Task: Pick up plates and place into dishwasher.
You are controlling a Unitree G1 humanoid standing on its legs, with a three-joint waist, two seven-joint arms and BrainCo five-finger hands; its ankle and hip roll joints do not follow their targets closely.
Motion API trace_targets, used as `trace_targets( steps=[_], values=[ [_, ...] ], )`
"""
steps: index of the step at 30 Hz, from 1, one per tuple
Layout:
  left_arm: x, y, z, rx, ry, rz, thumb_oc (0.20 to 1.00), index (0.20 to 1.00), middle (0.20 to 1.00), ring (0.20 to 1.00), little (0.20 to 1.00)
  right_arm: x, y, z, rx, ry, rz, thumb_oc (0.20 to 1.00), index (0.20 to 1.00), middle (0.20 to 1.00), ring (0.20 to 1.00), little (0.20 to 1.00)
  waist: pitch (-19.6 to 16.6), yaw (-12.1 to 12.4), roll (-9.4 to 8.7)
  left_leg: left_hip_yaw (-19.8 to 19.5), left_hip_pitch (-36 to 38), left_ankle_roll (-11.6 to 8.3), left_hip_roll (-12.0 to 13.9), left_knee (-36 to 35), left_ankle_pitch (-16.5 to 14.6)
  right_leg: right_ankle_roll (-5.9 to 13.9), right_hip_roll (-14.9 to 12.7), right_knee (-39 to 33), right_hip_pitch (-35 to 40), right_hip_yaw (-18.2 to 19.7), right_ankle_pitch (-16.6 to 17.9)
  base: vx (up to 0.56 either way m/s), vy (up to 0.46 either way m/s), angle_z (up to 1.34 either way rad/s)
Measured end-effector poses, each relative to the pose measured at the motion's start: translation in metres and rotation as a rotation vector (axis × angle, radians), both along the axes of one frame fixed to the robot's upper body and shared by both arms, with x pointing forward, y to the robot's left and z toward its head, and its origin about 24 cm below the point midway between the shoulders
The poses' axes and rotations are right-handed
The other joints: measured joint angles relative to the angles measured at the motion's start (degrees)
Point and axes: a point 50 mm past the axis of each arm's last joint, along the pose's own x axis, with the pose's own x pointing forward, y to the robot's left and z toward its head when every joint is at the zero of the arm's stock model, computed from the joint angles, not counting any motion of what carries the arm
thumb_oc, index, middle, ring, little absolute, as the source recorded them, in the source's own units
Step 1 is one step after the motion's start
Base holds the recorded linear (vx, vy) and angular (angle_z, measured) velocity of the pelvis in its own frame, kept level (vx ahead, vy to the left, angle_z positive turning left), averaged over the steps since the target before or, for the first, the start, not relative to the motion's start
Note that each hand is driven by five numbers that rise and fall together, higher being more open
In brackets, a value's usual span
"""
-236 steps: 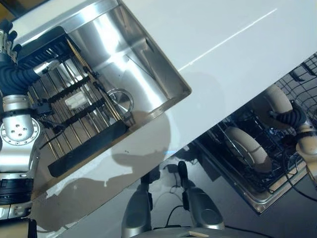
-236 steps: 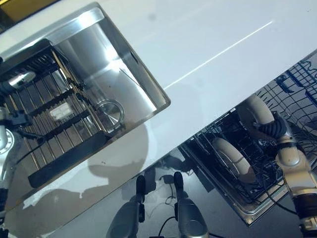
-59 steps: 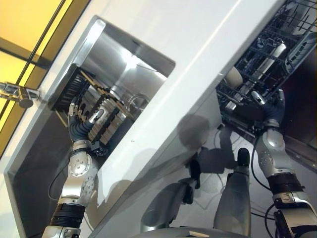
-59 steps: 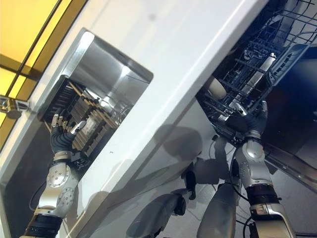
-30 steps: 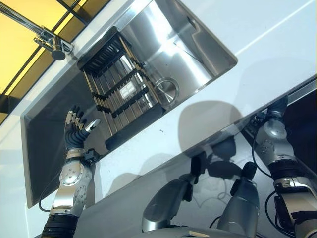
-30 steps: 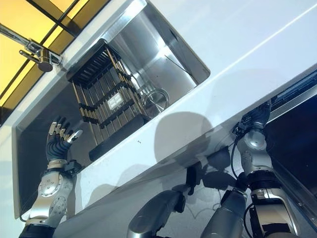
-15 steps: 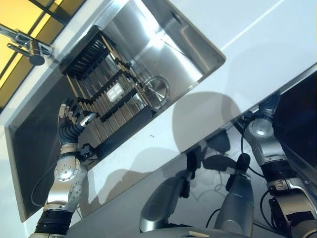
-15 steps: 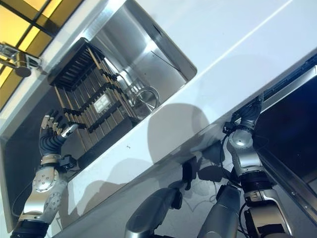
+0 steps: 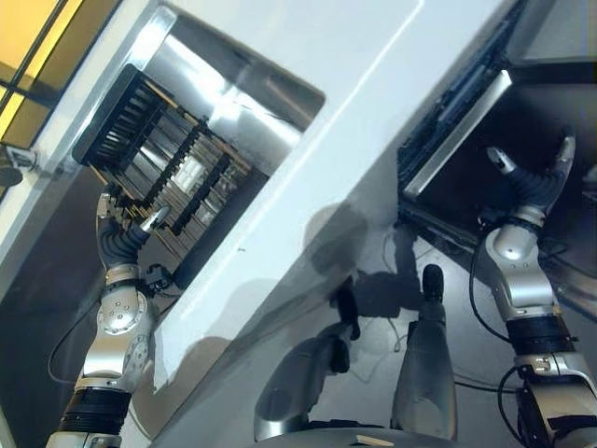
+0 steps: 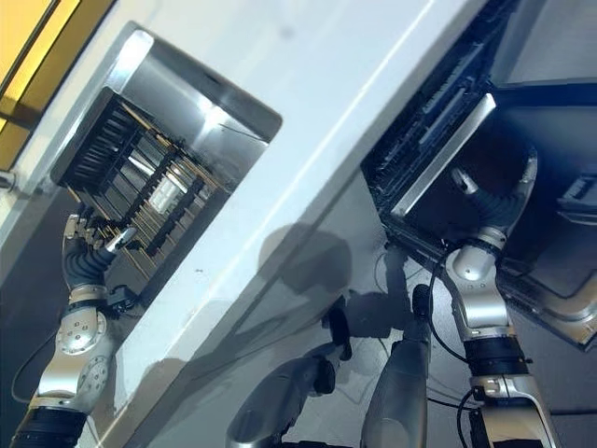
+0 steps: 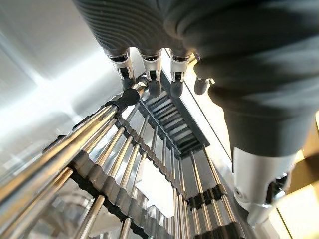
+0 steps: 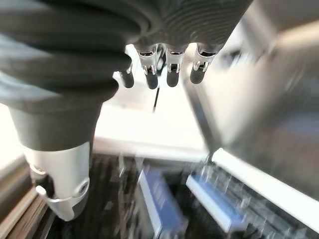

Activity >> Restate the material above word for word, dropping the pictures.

Finished exercise >>
Task: Pick up plates and place into dishwasher.
You are controlling a Unitree G1 humanoid standing on its legs, with a three-joint waist, two seven-joint arms and BrainCo five-finger hands; its ankle and hip roll joints do not follow their targets closely.
Motion API trace_targets, used as `trace_targets( steps=[_], values=[ [_, ...] ], )`
"""
steps: index of the step at 30 Hz, from 1, one per tuple
Layout:
  left_arm: x, y, z, rx, ry, rz, thumb_oc (0.20 to 1.00), index (0.20 to 1.00), middle (0.20 to 1.00), ring (0.20 to 1.00), little (0.20 to 1.00)
  right_arm: x, y, z, rx, ry, rz, thumb_oc (0.20 to 1.00), index (0.20 to 1.00), middle (0.20 to 1.00), ring (0.20 to 1.00), little (0.20 to 1.00)
  waist: pitch (-19.6 to 16.6), yaw (-12.1 to 12.4), roll (-9.4 to 8.7)
  left_leg: left_hip_yaw (-19.8 to 19.5), left_hip_pitch (-36 to 38), left_ankle_roll (-11.6 to 8.3), left_hip_roll (-12.0 to 13.9), left_knee (-36 to 35), left_ankle_pitch (-16.5 to 14.6)
  right_leg: right_ankle_roll (-5.9 to 13.9), right_hip_roll (-14.9 to 12.7), right_knee (-39 to 33), right_hip_pitch (-35 to 40), right_hip_yaw (-18.2 to 19.7), right_ankle_pitch (-16.6 to 17.9)
  base: vx (up to 0.56 either way m/s), vy (up to 0.46 either way m/s), angle_z (up to 1.34 either way rad/s)
Measured end-effector poses, each relative to the pose measured at the motion's start: translation in metres and rotation as a rotation vector (axis × angle, radians), both along the axes of one frame fixed to the robot's upper body and shared by both arms, with x pointing forward, y to the robot's left and z toward its head, and its origin about 24 cm below the point midway between the shoulders
The poses' axes and rotations are right-handed
The other joints: measured joint angles relative to the angles measured at the motion's start (degrees)
Point and axes: a point 50 mm past the axis of each arm's last joint, along the pose's own x axis, with the pose's own x pointing forward, y to the robot's left and z toward its head when every joint is at the zero of the arm's stock model, computed from the joint angles, not counting any motion of what carries the arm
thumb_oc, index, middle, ring, little absolute, as the source recorded them, in the source's own units
Step 1 is one step after the motion's start
Base holds the recorded linear (vx, vy) and angular (angle_z, measured) velocity of the pelvis in its own frame, kept level (vx ahead, vy to the left, angle_z positive turning left), averaged over the steps since the target before or, for the first, the start, not relative to the motion's start
Note that each hand is driven by five numbers that rise and fall together, higher being more open
In brackets, a value's usual span
"""
-236 steps: 
-236 steps: 
-59 steps: 
-59 steps: 
-30 steps: 
-30 steps: 
-15 steps: 
-15 steps: 
+0 steps: 
+0 steps: 
+0 steps: 
+0 steps: 

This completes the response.